→ Required action:
With every picture left out, give the data below back exactly.
════════════════
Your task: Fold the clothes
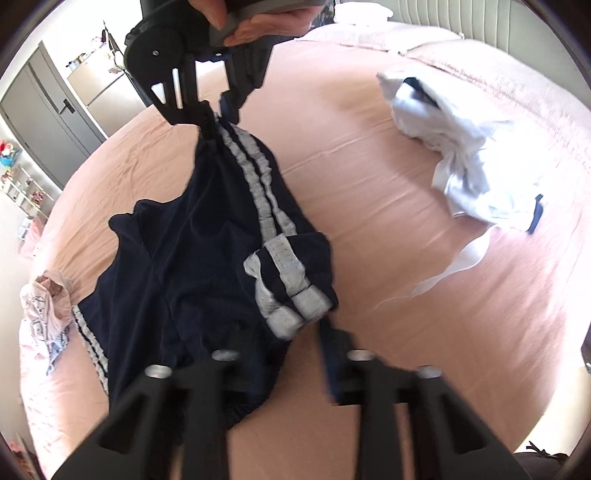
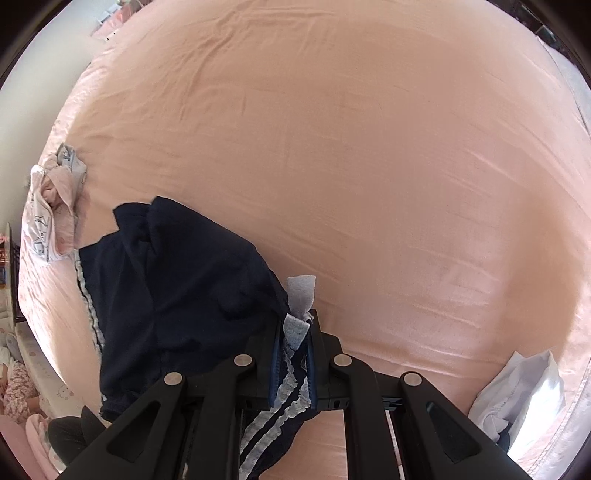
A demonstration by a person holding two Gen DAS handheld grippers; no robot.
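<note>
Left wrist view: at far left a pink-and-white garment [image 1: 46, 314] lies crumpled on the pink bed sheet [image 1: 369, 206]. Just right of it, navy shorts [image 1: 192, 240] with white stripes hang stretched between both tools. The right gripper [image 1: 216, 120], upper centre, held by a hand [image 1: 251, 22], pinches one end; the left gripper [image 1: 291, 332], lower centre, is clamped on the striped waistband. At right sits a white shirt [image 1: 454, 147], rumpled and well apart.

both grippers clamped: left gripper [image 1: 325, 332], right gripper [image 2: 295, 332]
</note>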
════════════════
→ Solved problem:
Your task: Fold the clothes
A demonstration by a person holding two Gen DAS handheld grippers; no robot.
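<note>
Left wrist view: at far left a pink-and-white garment [image 1: 46, 314] lies crumpled on the pink bed sheet [image 1: 369, 206]. Just right of it, navy shorts [image 1: 192, 240] with white stripes hang stretched between both tools. The right gripper [image 1: 216, 120], upper centre, held by a hand [image 1: 251, 22], pinches one end; the left gripper [image 1: 291, 332], lower centre, is clamped on the striped waistband. At right sits a white shirt [image 1: 454, 147], rumpled and well apart.

both grippers clamped: left gripper [image 1: 325, 332], right gripper [image 2: 295, 332]
</note>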

The output has nothing more to it.